LER/LWR performance is currently considered as one of the major stumbling blocks complicating progress in the semiconductor technology. Line edge scans show that low frequency components clearly dominate the LER Power Spectral Density (PSD), thus implying a large characteristic length (>100-500 nm) phenomenon as the major LER source. Most of the theoretical analyses aimed to identify the origin of the LER were focused on the combined effect of exposure and CAR action statistics, and failed to explain the origin of this limit, which resulted in suggestions that there is more than just one phenomenon involved in LER generation. Depth profiling experiments were performed for a broad set of Polymer-PAG-Base combinations. Depth profiling PSD spectra have demonstrated that higher RMS values and correspondingly higher PSD amplitudes are associated with tighter PSD spectrum shifted towards lower frequencies (larger sizes of roughness features), which is very typical for all the cases investigated. The set of the PSD spectra obtained exhibit a pronounced bi-modal structure, indicating that there are at least two clearly noticeable independent roughness-controlling mechanisms.

Paper Details

Date Published: 1 April 2009
PDF: 10 pages
Proc.
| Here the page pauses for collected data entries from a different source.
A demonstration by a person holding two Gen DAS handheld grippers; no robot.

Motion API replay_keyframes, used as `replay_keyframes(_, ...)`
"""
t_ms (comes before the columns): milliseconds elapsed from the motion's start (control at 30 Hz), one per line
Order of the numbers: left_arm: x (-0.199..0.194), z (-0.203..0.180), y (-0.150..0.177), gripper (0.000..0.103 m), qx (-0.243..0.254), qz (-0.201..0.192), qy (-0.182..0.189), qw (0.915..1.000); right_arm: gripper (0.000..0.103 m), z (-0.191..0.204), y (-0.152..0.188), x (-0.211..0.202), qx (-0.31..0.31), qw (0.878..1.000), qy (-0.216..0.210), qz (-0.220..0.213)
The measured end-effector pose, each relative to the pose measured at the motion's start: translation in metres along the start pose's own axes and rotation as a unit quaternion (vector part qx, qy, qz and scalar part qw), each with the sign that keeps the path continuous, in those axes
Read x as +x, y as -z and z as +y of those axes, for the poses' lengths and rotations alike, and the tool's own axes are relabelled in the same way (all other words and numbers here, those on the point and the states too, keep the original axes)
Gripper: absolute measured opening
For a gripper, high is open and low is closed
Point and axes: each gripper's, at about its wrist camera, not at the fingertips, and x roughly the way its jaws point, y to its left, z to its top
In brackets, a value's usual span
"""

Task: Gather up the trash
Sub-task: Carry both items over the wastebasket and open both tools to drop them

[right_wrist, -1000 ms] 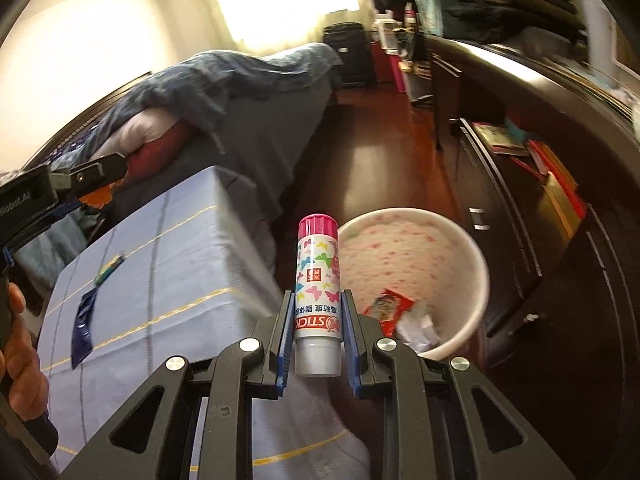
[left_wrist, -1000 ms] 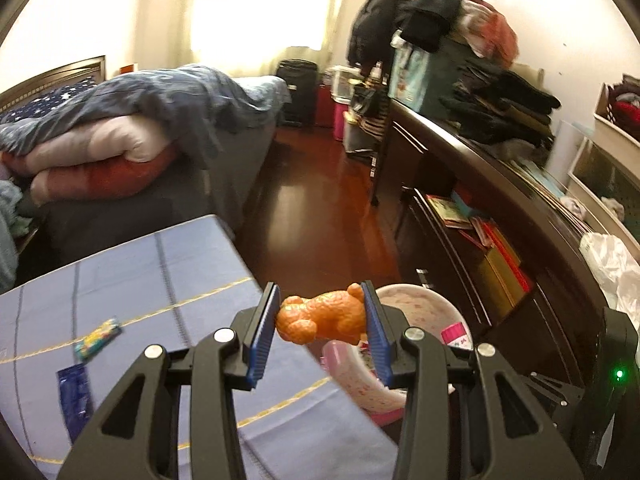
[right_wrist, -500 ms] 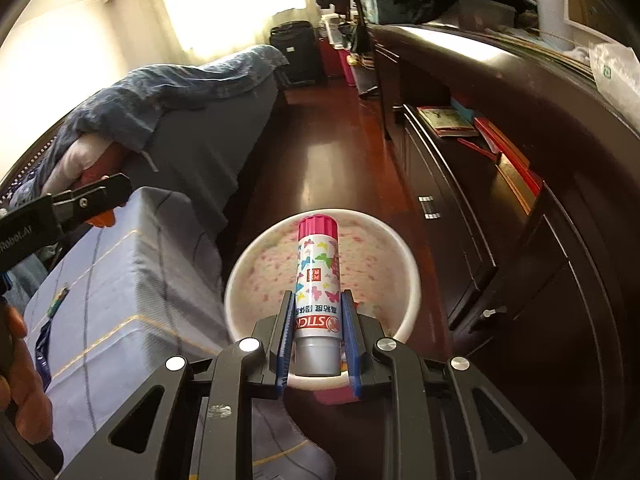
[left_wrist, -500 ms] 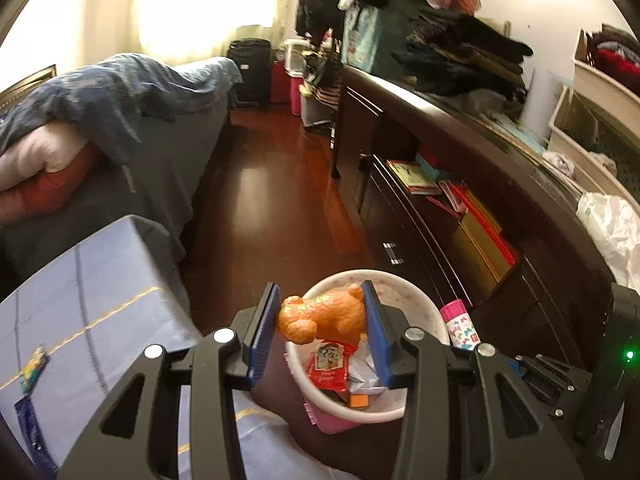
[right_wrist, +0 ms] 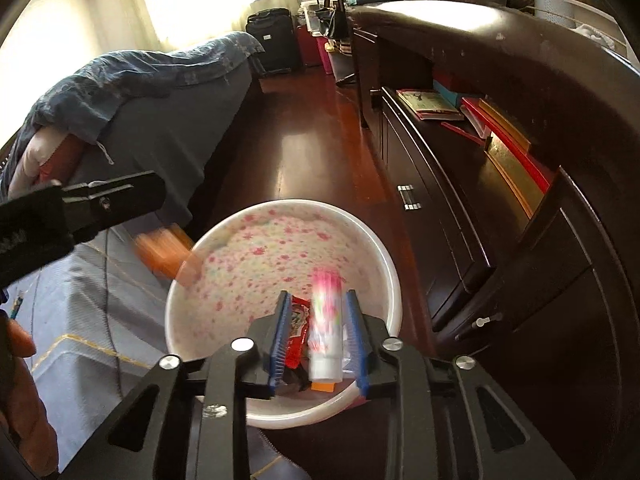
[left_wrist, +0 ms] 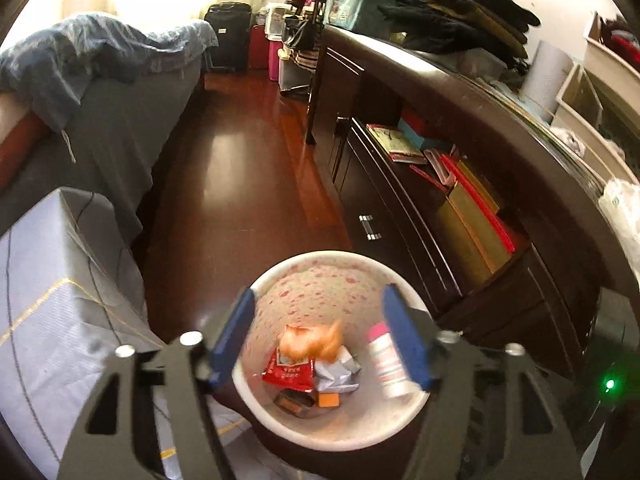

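Note:
A white bin with pink flecks (left_wrist: 320, 258) (right_wrist: 384, 258) stands on the floor below both grippers. My left gripper (left_wrist: 318, 334) is open above it; the orange bear toy (left_wrist: 310, 340), blurred, is loose and falling among the wrappers. My right gripper (right_wrist: 318, 330) is open over the bin's near side; the glue stick (right_wrist: 326, 320), blurred, drops between its fingers and shows in the left wrist view (left_wrist: 386, 358). A red wrapper (left_wrist: 288, 370), crumpled paper and a small orange piece lie inside. In the right wrist view the bear is an orange smear (right_wrist: 162, 250) at the bin's left rim.
A grey-blue cloth-covered table (left_wrist: 48, 320) is at left, touching the bin. A dark wooden dresser (left_wrist: 460, 184) with books on a shelf runs along the right. A bed (left_wrist: 100, 92) with blue bedding is at left. Bare wooden floor (left_wrist: 240, 168) lies between them.
Both grippers have opened over the bin. The orange bear has left the left gripper and the glue stick has left the right one; both are dropping into the bin.

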Motion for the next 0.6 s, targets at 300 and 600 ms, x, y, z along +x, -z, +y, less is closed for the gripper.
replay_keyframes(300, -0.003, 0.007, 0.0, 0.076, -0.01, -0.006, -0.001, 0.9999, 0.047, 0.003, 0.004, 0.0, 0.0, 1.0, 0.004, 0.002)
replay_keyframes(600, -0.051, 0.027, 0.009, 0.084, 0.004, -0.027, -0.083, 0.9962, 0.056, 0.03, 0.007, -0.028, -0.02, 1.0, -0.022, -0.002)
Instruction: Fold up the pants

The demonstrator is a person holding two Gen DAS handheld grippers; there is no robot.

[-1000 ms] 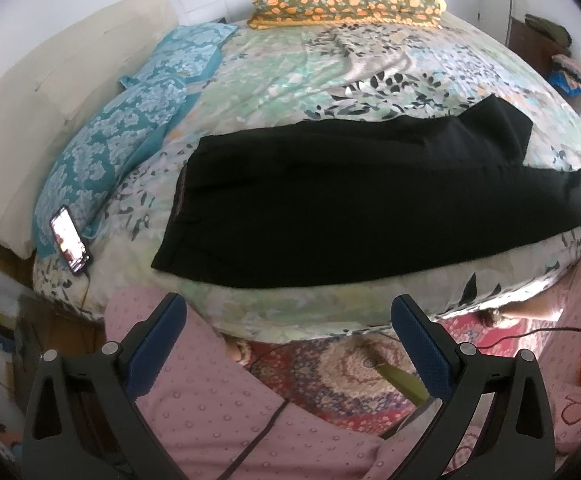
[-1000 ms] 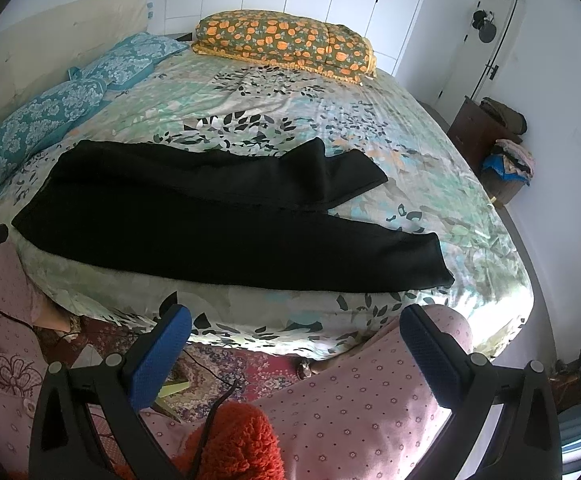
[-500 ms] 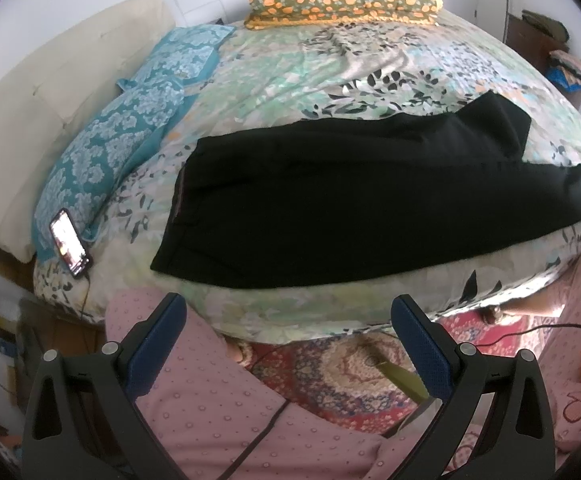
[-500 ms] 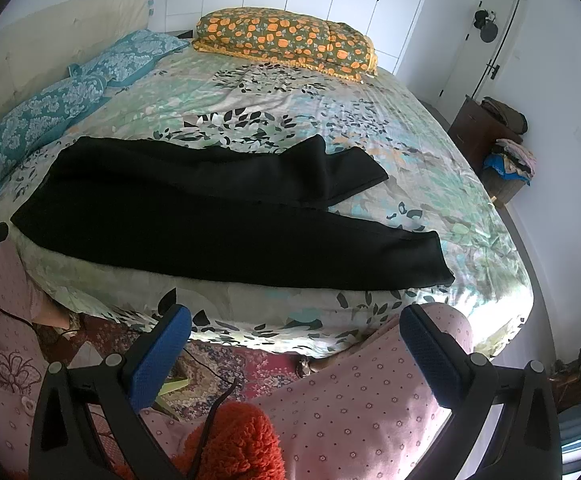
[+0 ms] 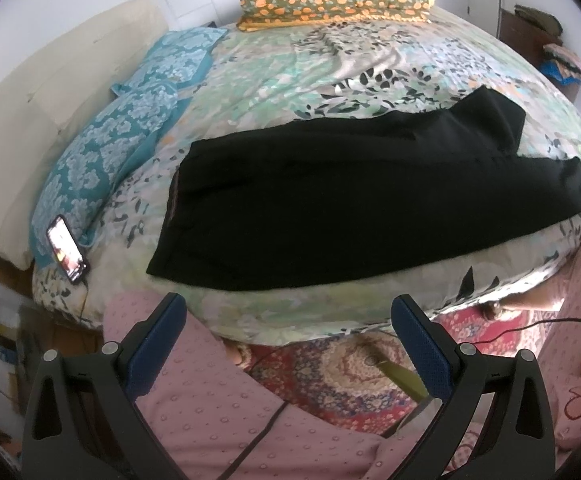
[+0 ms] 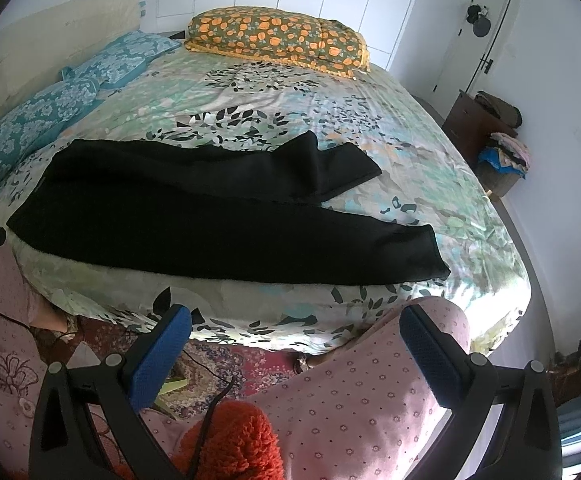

SPIE 7273, Advances in Resist Materials and Processing Technology XXVI, 727345 (1 April 2009); doi: 10.1117/12.813842
Show Author Affiliations
Yehiel Gotkis, KLA-Tencor Corp. (United States)
Leonid Baranov, KLA-Tencor Corp. (United States)
Theodore H. Fedynyshyn, MIT Lincoln Lab. (United States)
Susan Cann, MIT Lincoln Lab. (United States)


Published in SPIE Proceedings Vol. 7273:
Advances in Resist Materials and Processing Technology XXVI
Clifford L. Henderson, Editor(s)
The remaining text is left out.